Link to site: Network.nmdp.org
NMDP is the official manager of the nation’s registry for blood stem cell donors. With an international network of transplant centers, Apheresis and collection centers, and cord blood banks, the network site manages processes, best practices, and resources.
Problem
The site had not been properly updated despite 2 company rebrands. Partners had varying levels of buy-in, resulting in outdated sections of the site and difficulty in finding relevant resources. Being brought in mid-project, the site audit was only partially completed and inaccurate.
Solution
Despite being several weeks behind project completion when I joined, we completed the project on time, patched portions of the site design as a temporary fix during development, created a Forms & Policies hub to provide a streamlined process, and built out user journeys to determine what landing pages were cluttering the site.
TOOLS
- Miro
- Figma
- Asana
TEAM
- 1 UX designer
- 8 developers
- 1 digital marketing strategist
- 9 subject matter expert
- 3 project managers
- 1 scrum master
MY ROLE
- Content Design
- Content strategy
- Content research
TIMELINE
- Overall: 17+ weeks
- Discovery & Research: 6+ weeks
- Design & testing: 11+ weeks
My Design Process
Interviews
After having discussed with SMEs their business goals and reviewed content, we were able to retire or consolidate landing pages to avoid clutter and ensure users had a seamless journey to resources, announcements, and processes.

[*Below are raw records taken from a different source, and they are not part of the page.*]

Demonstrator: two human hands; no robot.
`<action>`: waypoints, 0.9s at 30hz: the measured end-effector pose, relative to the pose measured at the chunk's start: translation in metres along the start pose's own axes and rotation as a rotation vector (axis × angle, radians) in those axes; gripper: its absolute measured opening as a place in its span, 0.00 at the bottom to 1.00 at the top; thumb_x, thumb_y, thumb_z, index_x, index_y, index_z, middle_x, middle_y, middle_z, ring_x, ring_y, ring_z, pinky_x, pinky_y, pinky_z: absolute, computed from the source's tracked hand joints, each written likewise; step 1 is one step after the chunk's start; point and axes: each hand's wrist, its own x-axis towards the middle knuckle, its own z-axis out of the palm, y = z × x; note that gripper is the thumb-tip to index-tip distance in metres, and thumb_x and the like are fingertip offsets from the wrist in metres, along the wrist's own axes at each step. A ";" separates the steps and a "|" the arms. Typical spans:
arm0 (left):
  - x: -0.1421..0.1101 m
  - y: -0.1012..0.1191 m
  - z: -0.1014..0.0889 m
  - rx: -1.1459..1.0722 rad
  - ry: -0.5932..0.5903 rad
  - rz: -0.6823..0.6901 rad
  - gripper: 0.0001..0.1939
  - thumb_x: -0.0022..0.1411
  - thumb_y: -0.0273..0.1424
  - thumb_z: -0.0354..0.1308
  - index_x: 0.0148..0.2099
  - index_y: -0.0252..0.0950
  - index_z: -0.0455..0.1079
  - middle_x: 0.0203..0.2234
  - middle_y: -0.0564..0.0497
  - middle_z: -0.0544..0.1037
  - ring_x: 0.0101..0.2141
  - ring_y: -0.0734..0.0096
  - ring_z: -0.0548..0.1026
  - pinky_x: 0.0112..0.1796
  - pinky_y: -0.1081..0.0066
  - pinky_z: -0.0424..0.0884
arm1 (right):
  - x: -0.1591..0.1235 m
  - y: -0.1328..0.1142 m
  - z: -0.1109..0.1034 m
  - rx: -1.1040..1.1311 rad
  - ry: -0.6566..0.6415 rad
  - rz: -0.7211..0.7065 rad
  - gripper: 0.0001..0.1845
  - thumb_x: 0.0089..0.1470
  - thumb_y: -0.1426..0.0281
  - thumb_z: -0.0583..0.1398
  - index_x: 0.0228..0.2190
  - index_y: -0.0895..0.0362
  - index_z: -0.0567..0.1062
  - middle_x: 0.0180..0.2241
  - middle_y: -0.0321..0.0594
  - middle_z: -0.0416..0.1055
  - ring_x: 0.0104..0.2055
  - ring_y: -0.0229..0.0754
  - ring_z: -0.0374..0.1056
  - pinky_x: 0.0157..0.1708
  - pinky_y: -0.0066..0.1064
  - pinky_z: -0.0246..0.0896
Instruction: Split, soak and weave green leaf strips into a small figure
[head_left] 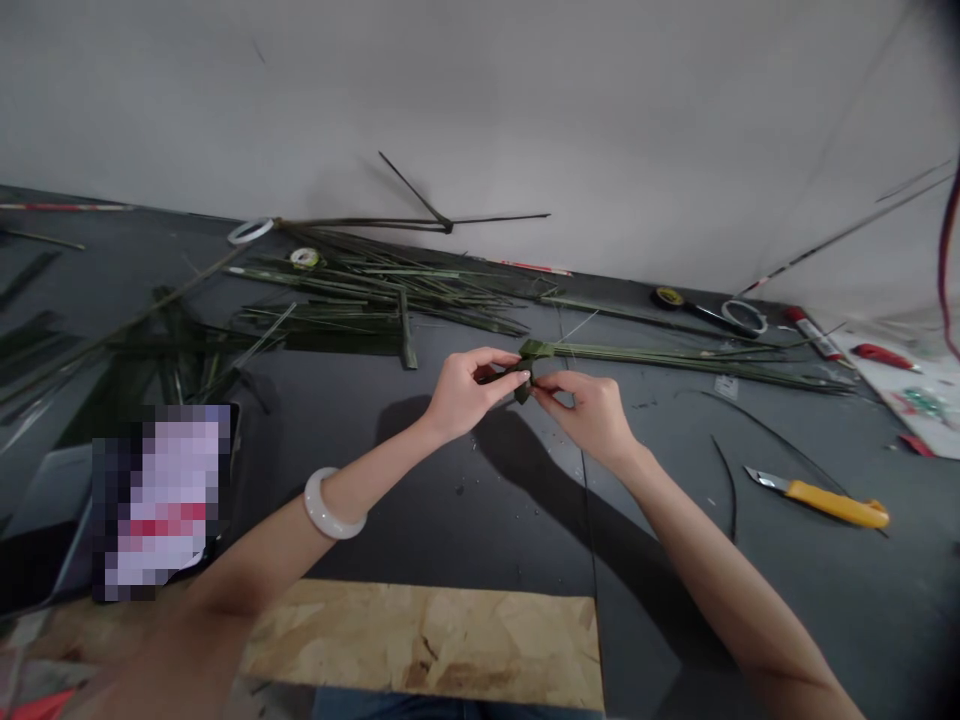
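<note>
Above the middle of the dark table, a small folded piece of green leaf (534, 350) is pinched between both hands. My left hand (471, 393) closes thumb and fingers on its left side. From the right, my right hand (589, 412) grips its lower edge with thumb and forefinger. The folds between the fingertips are partly hidden. Just behind the piece, a bundle of long thin green leaf strips (675, 358) stretches to the right; whether it joins the held piece I cannot tell.
A yellow-handled knife (836, 502) lies at right, blade pointing left. More leaf strips (352, 330) are heaped at the back left, near a tape roll (305, 258). A phone (169, 500) is at left. A stained tan board (435, 640) lines the front edge; a wall (480, 110) stands behind.
</note>
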 end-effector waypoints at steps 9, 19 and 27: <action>0.008 0.010 -0.013 -0.044 0.074 -0.005 0.10 0.52 0.33 0.64 0.35 0.32 0.75 0.23 0.49 0.77 0.17 0.78 0.68 0.19 0.75 0.66 | 0.002 0.014 0.003 0.067 -0.413 0.096 0.06 0.53 0.72 0.59 0.27 0.56 0.77 0.26 0.40 0.77 0.28 0.41 0.73 0.28 0.27 0.64; 0.001 0.013 -0.005 -0.104 -0.036 -0.098 0.11 0.51 0.34 0.64 0.36 0.32 0.75 0.28 0.48 0.79 0.19 0.79 0.69 0.21 0.75 0.66 | 0.005 0.003 -0.007 0.071 -0.198 -0.063 0.13 0.60 0.66 0.53 0.32 0.57 0.76 0.29 0.42 0.75 0.27 0.38 0.69 0.27 0.27 0.61; -0.008 0.016 0.001 -0.104 -0.071 -0.039 0.08 0.53 0.32 0.63 0.35 0.33 0.74 0.28 0.49 0.77 0.24 0.77 0.70 0.24 0.76 0.67 | -0.001 -0.004 -0.003 0.048 -0.010 -0.152 0.08 0.59 0.72 0.54 0.36 0.57 0.73 0.28 0.40 0.76 0.26 0.37 0.71 0.25 0.25 0.62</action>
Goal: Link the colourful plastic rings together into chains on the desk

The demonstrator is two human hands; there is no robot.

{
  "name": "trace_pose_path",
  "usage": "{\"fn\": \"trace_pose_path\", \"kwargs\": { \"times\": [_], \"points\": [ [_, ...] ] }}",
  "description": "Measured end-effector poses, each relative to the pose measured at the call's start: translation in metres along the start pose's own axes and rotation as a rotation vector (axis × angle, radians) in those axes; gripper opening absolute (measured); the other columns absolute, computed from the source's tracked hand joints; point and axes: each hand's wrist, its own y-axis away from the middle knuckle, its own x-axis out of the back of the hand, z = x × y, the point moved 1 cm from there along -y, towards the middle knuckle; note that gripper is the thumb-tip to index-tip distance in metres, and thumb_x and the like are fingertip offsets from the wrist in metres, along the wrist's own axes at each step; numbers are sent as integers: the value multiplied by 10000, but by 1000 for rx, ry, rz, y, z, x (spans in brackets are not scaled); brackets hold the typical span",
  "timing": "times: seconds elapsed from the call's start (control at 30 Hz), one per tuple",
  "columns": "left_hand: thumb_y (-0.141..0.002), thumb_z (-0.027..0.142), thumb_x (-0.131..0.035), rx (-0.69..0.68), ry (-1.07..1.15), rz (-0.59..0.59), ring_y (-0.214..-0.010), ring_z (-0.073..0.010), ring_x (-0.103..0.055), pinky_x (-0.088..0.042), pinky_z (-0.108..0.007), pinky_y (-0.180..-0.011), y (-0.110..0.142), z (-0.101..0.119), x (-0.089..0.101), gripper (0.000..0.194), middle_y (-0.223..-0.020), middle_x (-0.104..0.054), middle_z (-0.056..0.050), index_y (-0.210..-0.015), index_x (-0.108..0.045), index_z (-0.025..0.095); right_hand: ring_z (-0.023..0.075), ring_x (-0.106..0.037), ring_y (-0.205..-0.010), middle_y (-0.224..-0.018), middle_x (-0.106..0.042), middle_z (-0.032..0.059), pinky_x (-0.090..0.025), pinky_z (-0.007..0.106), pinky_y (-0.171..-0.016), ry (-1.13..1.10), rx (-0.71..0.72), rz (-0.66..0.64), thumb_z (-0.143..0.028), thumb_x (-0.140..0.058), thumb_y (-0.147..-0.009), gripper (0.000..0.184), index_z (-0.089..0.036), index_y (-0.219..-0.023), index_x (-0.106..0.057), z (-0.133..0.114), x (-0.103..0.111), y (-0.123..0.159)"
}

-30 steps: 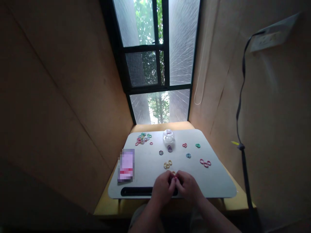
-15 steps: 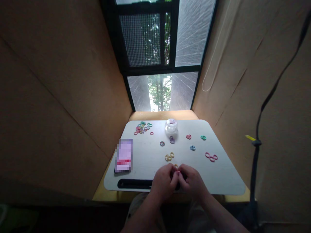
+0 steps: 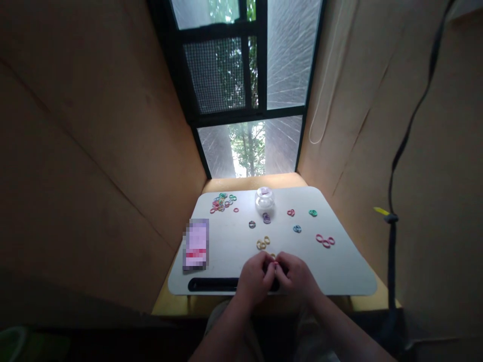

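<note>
My left hand (image 3: pixel 257 276) and my right hand (image 3: pixel 295 275) meet over the near edge of the white table, fingertips pinched together. A bit of red, seemingly a small hair tie (image 3: pixel 275 262), shows between the fingertips; the fingers hide most of it. Just beyond them lies a yellow hair tie (image 3: pixel 272 256), partly covered. Farther back is a cluster of yellow hair ties (image 3: pixel 261 244). Pink hair ties (image 3: pixel 325 242) lie to the right, with blue ones (image 3: pixel 297 229), red ones (image 3: pixel 291 212) and green ones (image 3: pixel 313 213) behind. Purple ones (image 3: pixel 266 218) lie near the jar.
A clear round jar (image 3: pixel 264 202) stands at the back of the white table (image 3: pixel 226 251). A mixed pile of hair ties (image 3: pixel 222 202) lies back left. The phone (image 3: pixel 196 244) rests at the left, beyond a black slot (image 3: pixel 213 284). A dark strap (image 3: pixel 392 251) hangs at right.
The view has shifted slightly. Both hands stay together at the same spot, and more red shows between the fingertips. The hair ties on the table have not moved.
</note>
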Motion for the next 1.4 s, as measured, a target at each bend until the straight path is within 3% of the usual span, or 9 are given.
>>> {"fn": "trace_pose_path", "kwargs": {
  "times": [0.43, 0.77, 1.17, 1.27, 1.4],
  "points": [
    [-895, 284, -531, 9, 28, 77, -638, -128, -548, -388, -233, -624, -1, -2, -4, 142, -700, -621, 17, -848, -627, 190, 120, -489, -571, -619, -577, -16, -338, 228, -564, -68, 10, 66, -259, -514, -853, 175, -203, -691, -552, -2, 6, 5],
    [-890, 311, -534, -24, 54, 16, -638, -124, -536, -386, -230, -618, 0, -4, -2, 158, -694, -601, 23, -832, -605, 182, 122, -505, -564, -616, -583, -19, -336, 229, -556, -101, 6, 89, -306, -515, -883, 219, -206, -689, -536, -1, 5, 5],
    [-866, 354, -542, 57, 159, 108, -661, -130, -590, -447, -229, -635, -7, -8, -4, 192, -726, -649, 3, -846, -608, 175, 123, -515, -578, -630, -598, -15, -350, 228, -573, -108, 10, 81, -271, -518, -864, 190, -205, -689, -553, -1, 7, 3],
    [-886, 362, -501, 105, 122, 126, -691, -141, -631, -478, -239, -652, -14, -15, 4, 218, -766, -681, -19, -878, -603, 169, 121, -508, -568, -621, -586, -21, -343, 229, -570, -101, 9, 82, -255, -522, -852, 169, -207, -692, -551, 0, 7, 2],
    [-879, 322, -511, 218, -36, 152, -643, -145, -628, -456, -244, -614, -26, -31, 31, 197, -747, -688, -35, -847, -621, 162, 123, -511, -573, -629, -594, -18, -335, 230, -565, -109, 5, 87, -272, -521, -858, 178, -209, -695, -553, 1, 5, 0]
  ]
}}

We also discovered 4 main user journeys based on role within the donor journey – Transplant Centers, Apheresis & Collection Centers, Donor Centers, and Cord Blood Banks. Each role had more overlap then we realized, which allowed us to combine pages and create a filtering system for important documents instead of linking to the documents using anchor text.
User Journey
After having discussed with SMEs their business goals and reviewed content, we were able to retire or consolidate landing pages to avoid clutter and ensure users had a seamless journey to resources, announcements, and processes.
We also discovered 4 main user journeys based on role within the donor journey – Transplant Centers, Apheresis & Collection Centers, Donor Centers, and Cord Blood Banks. Each role had more overlap then we realized, which allowed us to combine pages and create a filtering system for important documents instead of linking to the documents using anchor text.
Content Audit
I compiled findings into a content audit for visibility. Audience, content owner, relevant changes to copy, content performance, audience, and new urls were included. This assisted in redirects, rewriting, and outlining the new sitemap later in the project.
Rebrand & Edit
Because the project was already a few weeks behind and we as a team knew we wanted to pursue a content-first approach to the site, we opted to develop a set number of page templates and components and reference these components in a copy doc instead of building out wireframes. This allowed the written portion of the design to finish in only 3-4 weeks and get the project back on track.
UAT
Completed UAT for the site as an initial round. The findings that came out of UAT was a recognition that our team needed to map out the URLs more clearly than we had. This allowed me to complete the mapping exercise and ensure the rest of UAT went smoothly.
UX Patch
Despite efforts to expedite our processes to meet project deadlines, team developers were not going to be able to build out the filtering feature to make accessing policy and protocol documentation in time for launch. I partnered with our UX designer over a weekend to build wireframes to present to stakeholders as an alternative solution while developers completed the feature. The design patch was approved and the site launched on time.
I don’t know how I could do the work I do without the help of Lucas Eckerley. He has been instrumental in the Network site project by providing us with his well crafted copy for pages we are editing. He’s always stepping up when asked to do any task – plus, he’s just a really nice guy and great to work with.